İstanbul İşçi Sağlığı ve İş Güvenliği Meclisi (İSİG) Mayıs ayında en az 414 işçinin yaşamını yitirdiğini açıkladı. İSİG’in görsel ve dijital basın ile emek-meslek örgütlerinden gelen bilgiler, işçi ve işçi yakınlarının bildirimleri ışığında hazırladığı rapora göre 2014 yılın ilk beş ayında 810 işçi yaşamını yitirdi.
Aylara Göre Dağılımı
Rapora göre, Ocak ayında 87 işçi, Şubat ayında 77 işçi, Mart ayında 117 işçi, Nisan ayında 115 işçi, Mayıs ayında 414 işçinin yaşamını yitirdi .
İSİG raporunda iş cinayetlerinin önümüzdeki aylarda özellikle tarım ve inşaat başta olmak üzere mevsimlik işçiliğe duyulan ihtiyaçla birlikte artma tehlikesine dikkat çekildi.
İşkollarına Göre İş Cinayetlerinin Dağılımı
Madencilik işkolunda 303 işçi;
Tarım, Orman işkolunda 37,
İnşaat, Yol işkolunda 30,
Taşımacılık işkolunda 12,
Petro-Kimya, Lastik işkolunda 4,
Metal işkolunda 4,
Konaklama, Eğlence işkolunda 4,
Belediye, Genel İşler işkolunda 4,
Enerji işkolunda 3,
Savunma, Güvenlik işkolunda 3,
Gıda, Şeker işkolunda 2,
Tekstil, Deri işkolunda 2,
Ağaç, Kağıt işkolunda 2,
Ticaret, Büro, Eğitim, Sinema işkolunda 1,
Sağlık, Sosyal Hizmetler işkolunda 1 işçi hayatını kaybetti.
Yaşamını yitiren 2 işçinin ise çalıştığı işkolu belirlenemedi.
İSİG Meclisi Soma Raporu
“Soma için yas tutma mücadele et” çağrısına yer verilen raporda, “Coğrafyamız tarihinin en büyük işçi katliamını Soma’da yaşadı. En kısa sürede ocağa giderek işçi arkadaşlarımızla ve aileleri ile dayanışma içinde olmaya çalıştık” denildi.
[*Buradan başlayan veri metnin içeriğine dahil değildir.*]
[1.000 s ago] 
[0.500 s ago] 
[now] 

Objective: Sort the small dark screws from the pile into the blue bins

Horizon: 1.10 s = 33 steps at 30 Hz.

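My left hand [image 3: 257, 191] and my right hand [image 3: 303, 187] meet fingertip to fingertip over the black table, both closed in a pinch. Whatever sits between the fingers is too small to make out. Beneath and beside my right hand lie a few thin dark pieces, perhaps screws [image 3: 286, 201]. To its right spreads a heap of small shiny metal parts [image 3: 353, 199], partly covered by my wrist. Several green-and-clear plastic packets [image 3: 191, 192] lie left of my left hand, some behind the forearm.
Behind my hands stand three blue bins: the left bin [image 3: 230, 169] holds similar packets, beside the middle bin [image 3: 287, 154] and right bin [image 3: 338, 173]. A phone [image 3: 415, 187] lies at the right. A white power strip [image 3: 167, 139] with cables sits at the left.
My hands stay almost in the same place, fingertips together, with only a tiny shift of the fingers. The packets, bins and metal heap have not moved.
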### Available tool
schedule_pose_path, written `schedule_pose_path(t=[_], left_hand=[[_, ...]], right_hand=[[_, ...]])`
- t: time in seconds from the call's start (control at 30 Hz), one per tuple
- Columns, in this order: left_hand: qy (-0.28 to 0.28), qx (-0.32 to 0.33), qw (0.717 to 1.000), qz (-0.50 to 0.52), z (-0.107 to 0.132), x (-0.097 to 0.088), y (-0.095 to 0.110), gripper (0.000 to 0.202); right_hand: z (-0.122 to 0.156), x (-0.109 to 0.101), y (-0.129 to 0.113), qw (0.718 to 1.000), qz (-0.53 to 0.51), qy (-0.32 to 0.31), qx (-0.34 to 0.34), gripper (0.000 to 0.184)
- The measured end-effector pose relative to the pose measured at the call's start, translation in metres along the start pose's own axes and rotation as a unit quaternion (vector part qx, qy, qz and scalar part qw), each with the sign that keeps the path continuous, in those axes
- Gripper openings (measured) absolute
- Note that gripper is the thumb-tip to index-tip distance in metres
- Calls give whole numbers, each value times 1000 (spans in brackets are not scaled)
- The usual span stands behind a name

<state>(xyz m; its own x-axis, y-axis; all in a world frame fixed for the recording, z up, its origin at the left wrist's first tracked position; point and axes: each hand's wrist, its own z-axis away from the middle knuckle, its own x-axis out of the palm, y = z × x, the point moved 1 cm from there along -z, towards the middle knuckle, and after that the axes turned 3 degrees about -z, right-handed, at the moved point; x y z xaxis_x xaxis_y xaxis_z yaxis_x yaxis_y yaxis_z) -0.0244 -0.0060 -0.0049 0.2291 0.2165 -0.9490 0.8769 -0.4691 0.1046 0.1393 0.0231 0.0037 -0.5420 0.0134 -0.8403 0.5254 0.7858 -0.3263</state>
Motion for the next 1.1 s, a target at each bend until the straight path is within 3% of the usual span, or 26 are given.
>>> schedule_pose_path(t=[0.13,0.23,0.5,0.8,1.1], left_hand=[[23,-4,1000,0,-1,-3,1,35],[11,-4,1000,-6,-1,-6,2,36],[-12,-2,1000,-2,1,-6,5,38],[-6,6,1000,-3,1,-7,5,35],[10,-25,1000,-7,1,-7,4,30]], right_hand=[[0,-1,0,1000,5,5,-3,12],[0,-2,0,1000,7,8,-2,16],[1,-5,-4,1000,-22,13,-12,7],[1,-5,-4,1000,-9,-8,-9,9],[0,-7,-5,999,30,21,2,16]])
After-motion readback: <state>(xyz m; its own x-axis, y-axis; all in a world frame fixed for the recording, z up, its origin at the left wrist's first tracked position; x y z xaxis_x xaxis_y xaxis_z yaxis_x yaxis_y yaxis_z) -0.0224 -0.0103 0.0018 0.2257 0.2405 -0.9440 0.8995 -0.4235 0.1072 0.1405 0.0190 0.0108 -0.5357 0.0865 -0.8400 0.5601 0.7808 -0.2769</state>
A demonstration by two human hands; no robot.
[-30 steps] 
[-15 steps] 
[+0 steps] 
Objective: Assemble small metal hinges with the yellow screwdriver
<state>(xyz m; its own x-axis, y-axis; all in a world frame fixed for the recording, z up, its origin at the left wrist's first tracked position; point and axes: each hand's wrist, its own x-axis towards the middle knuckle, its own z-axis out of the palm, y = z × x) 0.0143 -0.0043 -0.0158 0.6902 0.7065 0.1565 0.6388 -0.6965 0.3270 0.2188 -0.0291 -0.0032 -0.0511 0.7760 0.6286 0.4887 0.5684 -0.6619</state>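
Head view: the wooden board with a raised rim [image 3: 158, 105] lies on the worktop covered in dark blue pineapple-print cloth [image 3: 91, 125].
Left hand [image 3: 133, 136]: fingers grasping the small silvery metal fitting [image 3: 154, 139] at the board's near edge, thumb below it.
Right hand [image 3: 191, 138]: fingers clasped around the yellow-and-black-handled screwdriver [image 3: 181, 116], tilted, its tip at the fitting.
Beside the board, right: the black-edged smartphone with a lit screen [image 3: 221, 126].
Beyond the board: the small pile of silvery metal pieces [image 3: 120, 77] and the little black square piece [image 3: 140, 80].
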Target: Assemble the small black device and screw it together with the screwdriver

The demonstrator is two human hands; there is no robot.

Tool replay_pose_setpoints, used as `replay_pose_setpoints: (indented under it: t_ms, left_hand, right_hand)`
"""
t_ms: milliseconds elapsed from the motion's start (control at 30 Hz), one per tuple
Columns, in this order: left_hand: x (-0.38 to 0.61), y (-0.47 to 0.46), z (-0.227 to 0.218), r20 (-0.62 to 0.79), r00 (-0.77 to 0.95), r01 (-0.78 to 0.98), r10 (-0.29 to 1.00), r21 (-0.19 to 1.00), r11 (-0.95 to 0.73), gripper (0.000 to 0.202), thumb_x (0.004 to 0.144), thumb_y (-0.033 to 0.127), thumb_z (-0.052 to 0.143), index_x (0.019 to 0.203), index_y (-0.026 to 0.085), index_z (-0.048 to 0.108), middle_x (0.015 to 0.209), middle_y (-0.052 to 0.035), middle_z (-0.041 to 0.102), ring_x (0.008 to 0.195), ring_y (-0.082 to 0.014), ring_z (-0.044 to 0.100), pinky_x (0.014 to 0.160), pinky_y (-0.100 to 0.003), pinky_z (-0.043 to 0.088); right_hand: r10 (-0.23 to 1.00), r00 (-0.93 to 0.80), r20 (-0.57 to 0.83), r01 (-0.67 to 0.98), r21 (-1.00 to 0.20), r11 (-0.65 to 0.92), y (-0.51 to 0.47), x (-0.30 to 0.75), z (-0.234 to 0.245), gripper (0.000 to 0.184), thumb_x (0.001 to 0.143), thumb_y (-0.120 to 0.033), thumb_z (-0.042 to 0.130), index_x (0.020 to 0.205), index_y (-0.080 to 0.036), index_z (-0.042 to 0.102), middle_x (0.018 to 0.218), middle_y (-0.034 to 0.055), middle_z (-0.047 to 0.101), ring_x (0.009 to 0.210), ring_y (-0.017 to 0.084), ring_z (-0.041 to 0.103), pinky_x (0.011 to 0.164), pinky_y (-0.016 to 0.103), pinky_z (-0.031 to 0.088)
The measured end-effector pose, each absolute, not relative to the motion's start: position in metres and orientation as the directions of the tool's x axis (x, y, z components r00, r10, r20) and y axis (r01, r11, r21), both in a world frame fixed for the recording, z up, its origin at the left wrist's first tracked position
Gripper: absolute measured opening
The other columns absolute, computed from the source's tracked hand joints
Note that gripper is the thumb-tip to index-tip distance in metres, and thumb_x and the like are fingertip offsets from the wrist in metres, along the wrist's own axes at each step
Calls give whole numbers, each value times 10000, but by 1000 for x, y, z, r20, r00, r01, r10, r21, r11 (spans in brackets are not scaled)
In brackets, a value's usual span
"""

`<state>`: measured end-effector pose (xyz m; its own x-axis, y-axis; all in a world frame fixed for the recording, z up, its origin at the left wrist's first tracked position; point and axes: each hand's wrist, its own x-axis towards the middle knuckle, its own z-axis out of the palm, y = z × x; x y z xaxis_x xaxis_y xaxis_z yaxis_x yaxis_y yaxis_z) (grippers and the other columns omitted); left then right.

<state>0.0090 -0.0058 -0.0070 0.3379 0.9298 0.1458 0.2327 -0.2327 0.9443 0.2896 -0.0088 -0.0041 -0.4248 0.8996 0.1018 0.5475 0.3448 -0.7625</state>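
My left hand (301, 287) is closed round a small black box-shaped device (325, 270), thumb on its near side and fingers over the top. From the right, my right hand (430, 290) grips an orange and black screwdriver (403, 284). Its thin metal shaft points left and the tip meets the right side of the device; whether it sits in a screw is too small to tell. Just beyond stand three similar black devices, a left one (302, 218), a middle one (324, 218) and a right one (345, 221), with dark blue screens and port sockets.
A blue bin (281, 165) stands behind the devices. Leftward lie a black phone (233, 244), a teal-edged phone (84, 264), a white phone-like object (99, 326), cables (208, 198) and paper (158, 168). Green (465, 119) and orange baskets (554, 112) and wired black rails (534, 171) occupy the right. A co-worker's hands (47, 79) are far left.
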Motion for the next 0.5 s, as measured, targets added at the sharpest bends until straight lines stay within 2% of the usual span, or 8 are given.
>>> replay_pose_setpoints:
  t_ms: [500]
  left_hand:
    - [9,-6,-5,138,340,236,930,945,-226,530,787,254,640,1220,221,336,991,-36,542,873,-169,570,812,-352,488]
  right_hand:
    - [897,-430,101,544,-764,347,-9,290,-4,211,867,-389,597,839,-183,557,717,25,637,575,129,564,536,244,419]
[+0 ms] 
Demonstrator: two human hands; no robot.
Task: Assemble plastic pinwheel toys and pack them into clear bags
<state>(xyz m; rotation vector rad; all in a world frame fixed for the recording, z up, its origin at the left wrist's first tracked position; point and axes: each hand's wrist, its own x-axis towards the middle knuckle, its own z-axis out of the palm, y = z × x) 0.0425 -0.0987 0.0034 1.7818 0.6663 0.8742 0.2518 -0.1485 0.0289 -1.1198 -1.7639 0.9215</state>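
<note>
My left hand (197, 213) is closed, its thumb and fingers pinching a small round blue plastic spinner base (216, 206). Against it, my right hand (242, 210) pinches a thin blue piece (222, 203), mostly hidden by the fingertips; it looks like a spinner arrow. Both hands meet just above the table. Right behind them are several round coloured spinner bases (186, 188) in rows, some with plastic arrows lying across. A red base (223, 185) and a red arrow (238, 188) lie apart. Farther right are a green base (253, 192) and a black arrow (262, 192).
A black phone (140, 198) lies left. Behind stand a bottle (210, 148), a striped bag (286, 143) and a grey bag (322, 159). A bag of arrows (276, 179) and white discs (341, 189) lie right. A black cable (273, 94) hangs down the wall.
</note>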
Raporda şu bilgilere yer verildi;
1- Soma Eynes Maden Ocağı, bugüne kadar örnek olarak gösterilen ve yaklaşık 3 bin işçinin çalıştığı, sendikal örgütlenme bulunan formel bir işletmedir. Oysa katliam bir bütün olarak işçi sağlığı önlemlerinin alınmaması ve işçilerin hiçbir söz hakkının bulunmamasının sonucu olmuştur. Yani örnek verilen ocakta böyle bir katliam yaşandıysa coğrafyamızın tamamında başta madenler olmak üzere tüm işyerlerinde iş cinayetlerinin yaşanması (ki yaşanıyor) aşikardır.
2- Katliam saat 15.15 sularında gerçekleşmiştir. Ancak devlet bilinçli olarak saat 20.00 sularına kadar ısrarla yaşanan katliamı açıklamaktan kaçınmış ve arkadaşlarımızın cenazeleri soğuk hava depolarına kaldırılmıştır.
3- İlk anda yapılan arama kurtarma çalışmaları sorunludur. İşletmenin hiçbir acil durum planı olmadığı ortaya çıkmıştır. Bu yüzden birçok arkadaşımız da kurtarma çalışmaları sırasında can vermiştir.
4- Resmi makamlar 301 maden işçisinin yaşamını yitirdiğini açıkladılar. Bizlerin de gözlemi madende çıkarılmayan işçi kalmadığı yönündedir. Ancak defnedilen cenazelerimizi ve açıklanan işçi isimleri arasında bir karşılaştırma çalışması yaptığımızı da belirtmek istiyoruz ki hiçbir cinayetin üstü örtülmesin.
İş kazası, kader değil yaşananlar cinayet ve katliamdır. Yaşanan katliamın bir numaralı sorumlusu Enerji Bakanı Taner Yıldız’dır. Yine katliamın sorumluları TKİ, Soma Holding ve Çalışma Bakanı’dır. Sorumlular en ağır şekilde cezalandırılmalıdır. Adalet istiyoruz.